Gianni Celeste at Ciao Darwin makes Paolo Bonolis move

Gianni Celeste returns to Ciao Darwin to sing his catchphrase: even Paolo Bonolis ends up being moved.

In the second episode of Hi Darwin 9 A great catchphrase from a couple of seasons ago is back. Let’s talk about Poor Seagull, you have lost your companiona TikTok trend from a couple of seasons ago taken from the song You like her by Gianni Celeste. The neomelodic singer-songwriter himself was one of the protagonists of the episode, as part of the melodic team led by Da Vinci Hall. The song was performed in an unreleased orchestral version by Gianni Celeste in person, in front of an incredulous (and moved) Paolo Bonolis. During the episode, Gianni Celeste also sang another great hit: Without you there is no well, claiming that “we melodicists have always sung about love”.

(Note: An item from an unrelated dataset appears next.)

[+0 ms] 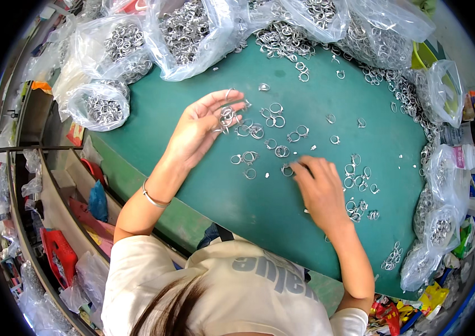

The catchphrase Poor Seagull

Gianni Celeste is a sort of holy man in Campania, thanks to a career that can count on a series of extremely popular catchphrases in the Neapolitan area, as in the whole province. In 2022, with the explosion of TikTok, one of the singer’s most famous songs, Tu comme a me, went viral thanks to the clip cut right to one of the song’s phrases: Poor seagull, you have lost your mate. Thousands of views in a very short time have effectively relaunched the career of the neomelodic singer, extremely popular in the 90s and 2000s. In the wake of this renewed success, the song Tu comme a me once again entered the top of the singles charts prompting the singer to carry out a national tour called obviously Poor Seagull tour.

Gianni Celeste’s career

Perhaps not everyone knows that Gianni Celeste is not Neapolitan. In fact, Gianni Celeste was born in Catania and represents one of the many singers from Catania who approached Neapolitan neomelodic song. His references have always been Mario Trevi and Nino D’Angelo. His debut in 1985 with the album Ricordi d’estate, which sold more than fifty thousand copies. From that moment, a great success in the neo-melodic market which also led him to shoot a film, Vite Perdute by Giorgio Castellani.